I need the lines below from the one with "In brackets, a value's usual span" down to the one with "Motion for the" reproduced exactly, both ends included, and nothing else.

Top of Source material

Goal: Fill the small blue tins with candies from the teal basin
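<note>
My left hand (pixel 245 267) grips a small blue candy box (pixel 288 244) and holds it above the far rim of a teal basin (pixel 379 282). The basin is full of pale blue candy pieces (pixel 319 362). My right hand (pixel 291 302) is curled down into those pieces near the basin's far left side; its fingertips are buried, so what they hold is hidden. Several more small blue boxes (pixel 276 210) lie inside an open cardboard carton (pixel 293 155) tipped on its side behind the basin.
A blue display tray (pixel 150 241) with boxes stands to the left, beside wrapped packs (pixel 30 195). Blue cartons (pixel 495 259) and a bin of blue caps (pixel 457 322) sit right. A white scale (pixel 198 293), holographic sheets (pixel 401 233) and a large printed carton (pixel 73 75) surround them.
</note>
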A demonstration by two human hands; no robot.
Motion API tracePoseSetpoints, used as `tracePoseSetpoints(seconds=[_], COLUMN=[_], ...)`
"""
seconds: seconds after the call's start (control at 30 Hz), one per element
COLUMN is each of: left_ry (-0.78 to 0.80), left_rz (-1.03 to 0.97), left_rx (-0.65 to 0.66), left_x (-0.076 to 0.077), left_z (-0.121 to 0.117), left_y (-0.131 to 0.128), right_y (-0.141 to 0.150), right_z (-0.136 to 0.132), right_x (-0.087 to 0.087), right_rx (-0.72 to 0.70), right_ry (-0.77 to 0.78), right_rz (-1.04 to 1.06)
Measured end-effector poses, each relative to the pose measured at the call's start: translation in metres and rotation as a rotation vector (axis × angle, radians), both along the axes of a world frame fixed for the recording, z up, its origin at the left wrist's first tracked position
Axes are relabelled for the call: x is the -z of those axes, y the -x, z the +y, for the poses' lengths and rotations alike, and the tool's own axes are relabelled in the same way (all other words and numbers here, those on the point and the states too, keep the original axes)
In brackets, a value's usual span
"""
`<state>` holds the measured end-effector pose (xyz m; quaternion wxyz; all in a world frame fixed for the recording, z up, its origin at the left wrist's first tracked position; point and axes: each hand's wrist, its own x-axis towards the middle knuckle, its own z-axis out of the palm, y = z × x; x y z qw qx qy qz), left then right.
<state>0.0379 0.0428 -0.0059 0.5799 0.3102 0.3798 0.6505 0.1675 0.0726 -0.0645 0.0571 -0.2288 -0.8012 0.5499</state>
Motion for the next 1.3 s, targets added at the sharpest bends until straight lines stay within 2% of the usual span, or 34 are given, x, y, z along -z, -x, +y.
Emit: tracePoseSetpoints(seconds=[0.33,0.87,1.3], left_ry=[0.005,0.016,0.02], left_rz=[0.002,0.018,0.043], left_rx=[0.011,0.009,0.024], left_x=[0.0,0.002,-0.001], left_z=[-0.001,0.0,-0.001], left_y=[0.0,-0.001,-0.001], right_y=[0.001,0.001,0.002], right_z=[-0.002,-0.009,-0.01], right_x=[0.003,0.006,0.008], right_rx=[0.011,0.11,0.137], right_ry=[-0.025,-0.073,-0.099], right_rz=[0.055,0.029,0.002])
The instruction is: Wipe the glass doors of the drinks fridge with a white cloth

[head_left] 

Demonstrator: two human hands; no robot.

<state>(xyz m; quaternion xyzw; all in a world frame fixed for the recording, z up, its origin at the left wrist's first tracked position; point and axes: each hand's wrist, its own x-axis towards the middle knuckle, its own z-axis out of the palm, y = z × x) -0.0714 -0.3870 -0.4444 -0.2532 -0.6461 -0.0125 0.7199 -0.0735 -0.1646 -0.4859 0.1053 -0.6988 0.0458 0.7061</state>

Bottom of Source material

Result:
In brackets, a value's usual span
"""
`<state>` holds the measured end-effector pose (xyz m; quaternion wxyz; all in a world frame fixed for the recording, z up, its origin at the left wrist's first tracked position; point and axes: each hand's wrist, its own x-axis towards the middle knuckle, its own z-axis out of the palm, y = z × x; x y z qw qx qy qz), left then right.
<state>0.0379 0.0428 -0.0059 0.5799 0.3102 0.3798 0.6505 0.1675 0.0726 -0.0645 0.0571 -0.2288 -0.8012 0.5499</state>
Motion for the next 1.3 s, targets added at the sharpest bends until straight lines stay within 2% of the usual span, or 34 are given, x, y, z along -z, -x, +y.

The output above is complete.